==== INFORMATION ====
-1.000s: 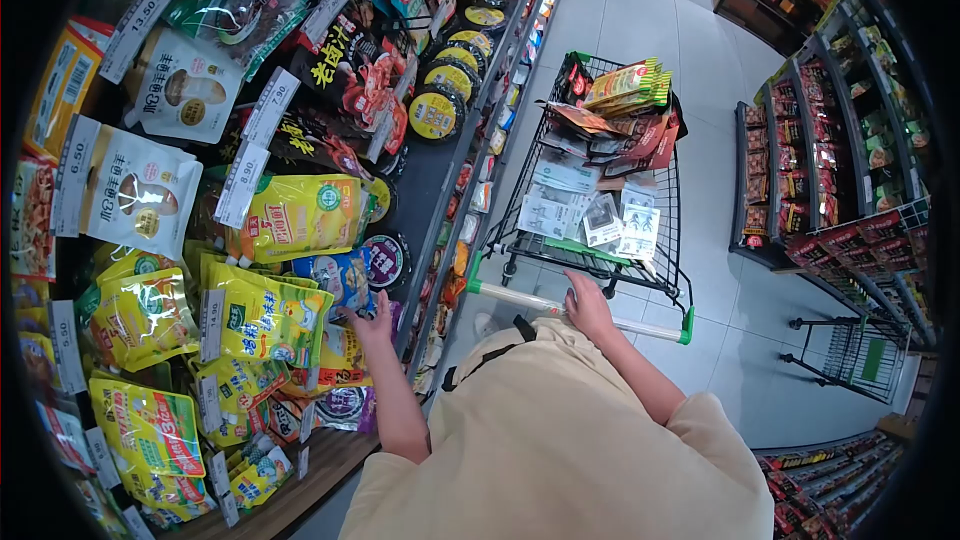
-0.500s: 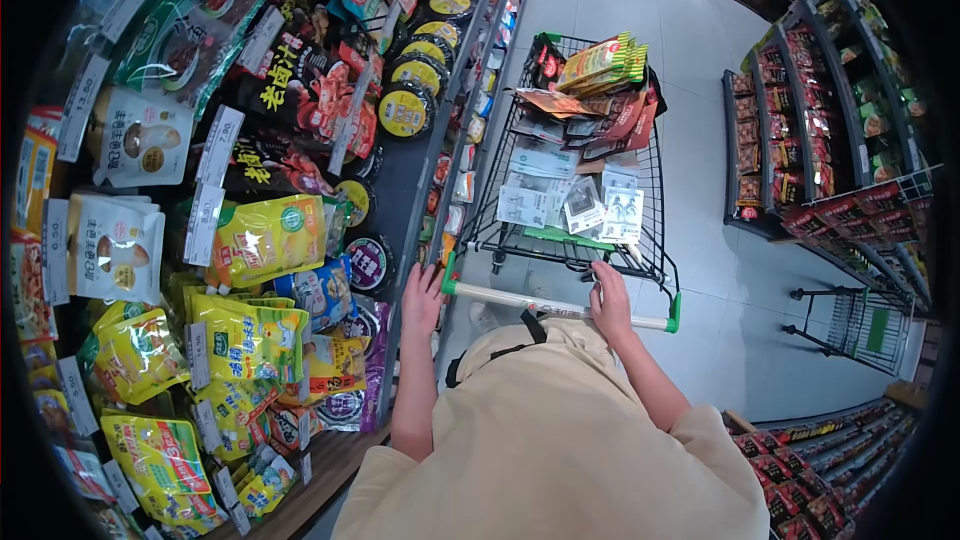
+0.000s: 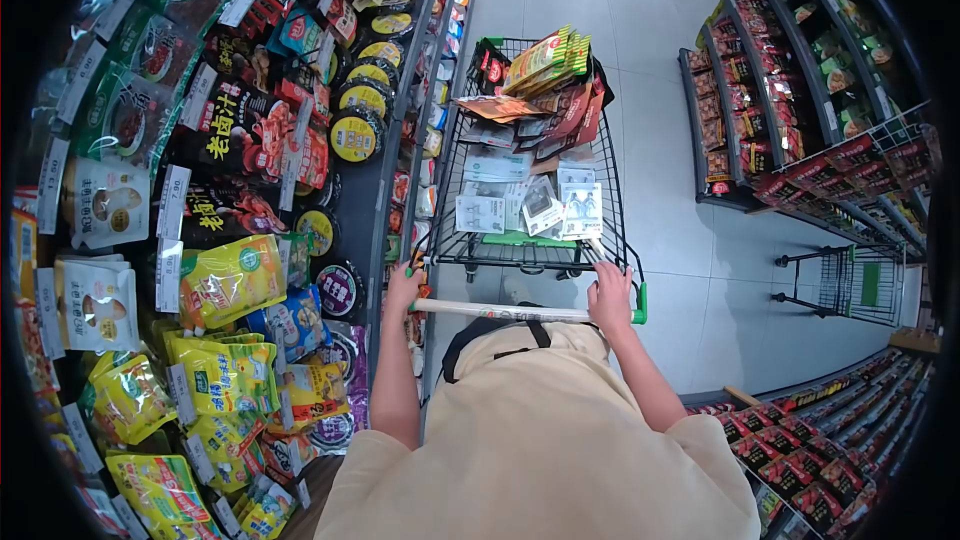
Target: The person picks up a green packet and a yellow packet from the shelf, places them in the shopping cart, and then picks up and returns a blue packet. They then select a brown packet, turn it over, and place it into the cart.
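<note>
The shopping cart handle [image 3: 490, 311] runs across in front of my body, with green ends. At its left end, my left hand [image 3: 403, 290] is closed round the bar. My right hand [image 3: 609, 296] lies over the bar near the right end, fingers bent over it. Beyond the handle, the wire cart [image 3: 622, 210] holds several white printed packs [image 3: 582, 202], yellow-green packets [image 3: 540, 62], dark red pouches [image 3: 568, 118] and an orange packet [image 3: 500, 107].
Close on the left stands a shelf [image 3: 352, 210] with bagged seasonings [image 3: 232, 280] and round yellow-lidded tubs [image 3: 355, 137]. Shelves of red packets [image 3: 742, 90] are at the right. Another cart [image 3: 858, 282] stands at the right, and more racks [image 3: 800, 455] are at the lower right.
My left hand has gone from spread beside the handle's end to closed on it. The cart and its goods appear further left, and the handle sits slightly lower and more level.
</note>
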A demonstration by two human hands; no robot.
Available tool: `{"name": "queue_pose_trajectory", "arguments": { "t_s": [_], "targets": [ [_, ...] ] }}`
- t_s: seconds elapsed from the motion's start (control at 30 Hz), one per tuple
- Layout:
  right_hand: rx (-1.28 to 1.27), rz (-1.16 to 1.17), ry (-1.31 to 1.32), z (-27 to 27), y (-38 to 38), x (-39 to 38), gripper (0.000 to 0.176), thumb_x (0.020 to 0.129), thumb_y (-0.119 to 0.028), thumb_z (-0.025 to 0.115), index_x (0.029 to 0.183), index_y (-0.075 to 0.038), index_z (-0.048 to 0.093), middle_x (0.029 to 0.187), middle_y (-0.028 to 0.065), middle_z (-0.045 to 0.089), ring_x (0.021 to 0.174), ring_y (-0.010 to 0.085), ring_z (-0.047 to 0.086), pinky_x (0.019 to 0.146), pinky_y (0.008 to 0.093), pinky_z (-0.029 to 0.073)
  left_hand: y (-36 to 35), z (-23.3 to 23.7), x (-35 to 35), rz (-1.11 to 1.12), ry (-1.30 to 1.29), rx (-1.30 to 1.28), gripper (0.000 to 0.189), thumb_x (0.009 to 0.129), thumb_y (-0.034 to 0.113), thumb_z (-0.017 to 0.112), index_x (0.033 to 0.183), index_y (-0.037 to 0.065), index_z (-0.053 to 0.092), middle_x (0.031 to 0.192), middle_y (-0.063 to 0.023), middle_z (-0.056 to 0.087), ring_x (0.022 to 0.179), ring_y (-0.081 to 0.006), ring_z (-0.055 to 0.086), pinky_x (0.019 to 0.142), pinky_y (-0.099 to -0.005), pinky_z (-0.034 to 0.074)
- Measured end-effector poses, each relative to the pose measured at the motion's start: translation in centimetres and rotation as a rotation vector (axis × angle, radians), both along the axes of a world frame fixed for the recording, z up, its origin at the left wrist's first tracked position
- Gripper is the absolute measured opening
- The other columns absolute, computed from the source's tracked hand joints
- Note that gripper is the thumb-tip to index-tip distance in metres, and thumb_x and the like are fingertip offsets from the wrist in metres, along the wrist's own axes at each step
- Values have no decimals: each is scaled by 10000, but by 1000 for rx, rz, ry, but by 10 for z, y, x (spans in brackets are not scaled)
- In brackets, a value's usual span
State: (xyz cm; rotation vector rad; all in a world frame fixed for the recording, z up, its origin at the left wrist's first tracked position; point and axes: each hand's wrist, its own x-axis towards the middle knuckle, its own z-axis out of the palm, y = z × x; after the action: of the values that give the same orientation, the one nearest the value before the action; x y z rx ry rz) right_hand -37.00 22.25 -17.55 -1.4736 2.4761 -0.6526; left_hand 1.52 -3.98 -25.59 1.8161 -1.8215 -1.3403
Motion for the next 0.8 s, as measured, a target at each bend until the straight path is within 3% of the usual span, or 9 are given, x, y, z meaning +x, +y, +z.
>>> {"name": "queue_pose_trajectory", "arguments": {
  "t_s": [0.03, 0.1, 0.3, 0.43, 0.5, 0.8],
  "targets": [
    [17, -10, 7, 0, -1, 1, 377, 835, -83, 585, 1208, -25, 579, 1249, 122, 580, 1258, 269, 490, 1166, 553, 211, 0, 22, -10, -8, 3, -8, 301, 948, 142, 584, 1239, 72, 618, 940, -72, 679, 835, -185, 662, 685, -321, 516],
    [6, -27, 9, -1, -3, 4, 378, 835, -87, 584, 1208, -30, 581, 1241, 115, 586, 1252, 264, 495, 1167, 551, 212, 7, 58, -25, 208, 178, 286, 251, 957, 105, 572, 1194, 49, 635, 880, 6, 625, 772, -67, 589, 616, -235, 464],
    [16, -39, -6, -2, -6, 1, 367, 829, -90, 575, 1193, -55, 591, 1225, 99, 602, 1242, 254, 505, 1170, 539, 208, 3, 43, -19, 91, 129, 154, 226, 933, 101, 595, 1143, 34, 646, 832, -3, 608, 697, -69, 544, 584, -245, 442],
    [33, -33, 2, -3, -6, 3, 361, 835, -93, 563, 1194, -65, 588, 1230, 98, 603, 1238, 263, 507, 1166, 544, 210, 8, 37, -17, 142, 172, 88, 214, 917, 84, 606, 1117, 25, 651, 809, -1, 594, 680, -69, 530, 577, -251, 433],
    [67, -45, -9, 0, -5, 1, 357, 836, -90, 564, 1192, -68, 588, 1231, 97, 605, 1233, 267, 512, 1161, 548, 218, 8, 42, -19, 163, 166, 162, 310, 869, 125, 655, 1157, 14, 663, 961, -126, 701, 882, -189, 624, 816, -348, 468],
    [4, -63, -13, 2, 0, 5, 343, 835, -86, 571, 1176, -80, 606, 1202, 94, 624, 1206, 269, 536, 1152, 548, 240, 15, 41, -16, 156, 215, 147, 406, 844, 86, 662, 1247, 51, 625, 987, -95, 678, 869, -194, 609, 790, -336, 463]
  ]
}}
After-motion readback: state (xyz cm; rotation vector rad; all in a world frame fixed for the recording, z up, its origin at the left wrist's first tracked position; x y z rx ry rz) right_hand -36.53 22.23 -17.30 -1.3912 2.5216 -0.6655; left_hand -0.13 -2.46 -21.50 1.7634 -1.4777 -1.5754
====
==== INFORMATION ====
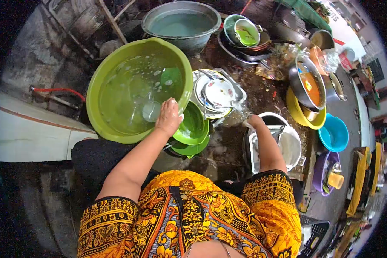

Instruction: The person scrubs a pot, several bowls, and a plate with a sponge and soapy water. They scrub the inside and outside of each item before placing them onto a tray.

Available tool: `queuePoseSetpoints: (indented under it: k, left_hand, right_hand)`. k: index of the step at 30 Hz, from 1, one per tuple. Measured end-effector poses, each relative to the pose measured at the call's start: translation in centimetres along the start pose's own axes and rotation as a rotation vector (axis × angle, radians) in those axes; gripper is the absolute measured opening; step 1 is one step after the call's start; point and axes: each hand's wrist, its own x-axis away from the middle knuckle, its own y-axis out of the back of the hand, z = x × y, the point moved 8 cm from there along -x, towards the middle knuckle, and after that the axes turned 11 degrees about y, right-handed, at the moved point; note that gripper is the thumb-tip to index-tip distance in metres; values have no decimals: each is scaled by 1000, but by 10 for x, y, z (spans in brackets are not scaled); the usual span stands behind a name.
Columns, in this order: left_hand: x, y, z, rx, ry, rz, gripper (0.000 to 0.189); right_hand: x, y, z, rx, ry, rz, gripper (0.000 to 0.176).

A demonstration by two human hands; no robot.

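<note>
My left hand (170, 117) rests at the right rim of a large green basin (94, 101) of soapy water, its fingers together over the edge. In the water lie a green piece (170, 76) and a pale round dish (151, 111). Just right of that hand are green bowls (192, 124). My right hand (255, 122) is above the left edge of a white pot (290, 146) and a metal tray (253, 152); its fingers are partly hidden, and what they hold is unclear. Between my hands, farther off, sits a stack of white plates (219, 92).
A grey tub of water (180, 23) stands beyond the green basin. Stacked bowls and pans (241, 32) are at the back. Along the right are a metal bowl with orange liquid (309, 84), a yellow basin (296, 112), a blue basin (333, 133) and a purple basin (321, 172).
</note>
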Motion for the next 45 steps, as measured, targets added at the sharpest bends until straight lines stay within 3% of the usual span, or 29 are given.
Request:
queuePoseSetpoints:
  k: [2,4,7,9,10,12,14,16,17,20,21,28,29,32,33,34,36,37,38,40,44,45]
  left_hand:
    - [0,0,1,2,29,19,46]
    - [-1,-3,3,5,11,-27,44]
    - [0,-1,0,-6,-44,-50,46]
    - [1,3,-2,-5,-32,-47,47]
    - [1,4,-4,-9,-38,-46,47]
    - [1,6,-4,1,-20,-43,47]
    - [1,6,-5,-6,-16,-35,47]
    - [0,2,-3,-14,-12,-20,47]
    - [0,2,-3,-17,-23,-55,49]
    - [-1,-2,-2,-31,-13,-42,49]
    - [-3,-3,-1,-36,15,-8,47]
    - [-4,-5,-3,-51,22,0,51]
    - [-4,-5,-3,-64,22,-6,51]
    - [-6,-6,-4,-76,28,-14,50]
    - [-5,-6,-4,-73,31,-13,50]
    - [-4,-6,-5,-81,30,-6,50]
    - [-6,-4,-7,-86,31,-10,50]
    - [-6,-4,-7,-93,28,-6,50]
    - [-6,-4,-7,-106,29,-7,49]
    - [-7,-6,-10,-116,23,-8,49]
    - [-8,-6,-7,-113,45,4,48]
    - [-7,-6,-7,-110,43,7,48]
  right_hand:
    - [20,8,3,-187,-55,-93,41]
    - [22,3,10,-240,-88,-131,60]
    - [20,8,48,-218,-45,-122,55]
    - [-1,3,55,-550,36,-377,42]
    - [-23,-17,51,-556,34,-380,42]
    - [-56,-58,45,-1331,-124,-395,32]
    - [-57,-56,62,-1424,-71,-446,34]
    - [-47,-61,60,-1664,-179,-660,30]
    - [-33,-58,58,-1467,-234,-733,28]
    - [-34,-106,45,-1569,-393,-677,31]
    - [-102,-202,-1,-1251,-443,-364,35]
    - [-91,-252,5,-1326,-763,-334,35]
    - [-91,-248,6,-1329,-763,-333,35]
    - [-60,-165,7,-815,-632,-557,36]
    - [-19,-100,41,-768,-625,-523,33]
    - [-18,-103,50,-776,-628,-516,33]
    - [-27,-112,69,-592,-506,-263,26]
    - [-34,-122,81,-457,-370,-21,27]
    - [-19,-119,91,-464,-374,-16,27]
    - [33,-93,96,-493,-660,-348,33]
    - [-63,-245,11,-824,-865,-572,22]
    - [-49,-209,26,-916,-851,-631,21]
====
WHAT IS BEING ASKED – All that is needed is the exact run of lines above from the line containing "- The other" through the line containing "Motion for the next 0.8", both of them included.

EXERCISE ANSWER –
- The other columns absolute, computed from the source's tracked hand joints
- Note that gripper is the thumb-tip to index-tip distance in metres, and thumb_x and the like are fingertip offsets from the wrist in metres, along the wrist's own axes at each step
- Values have no decimals: each is scaled by 10000, but by 1000 for rx, rz, ry, but by 10 for z, y, x (spans in brackets are not scaled)
- In brackets, a value's usual span
State: (xyz cm; rotation vector rad; all in a world frame fixed for the recording, z up, its origin at the left wrist's first tracked position; point and axes: each hand's wrist, its own x-axis towards the middle knuckle, its own z-axis out of the palm, y = z × x; after the action: of the values that give the same orientation, the one nearest the value before the action; x y z rx ry rz) right_hand -37.00 22.25 -17.55 -1.4736 2.4761 -0.6526; left_hand 1.52 -3.98 -25.59 1.8161 -1.8215 -1.3403
Motion for the next 0.8 s, as measured, a target at each bend until the straight path is within 3% of the usual span, or 9 are given, x, y, z meaning +x, +y, +z.

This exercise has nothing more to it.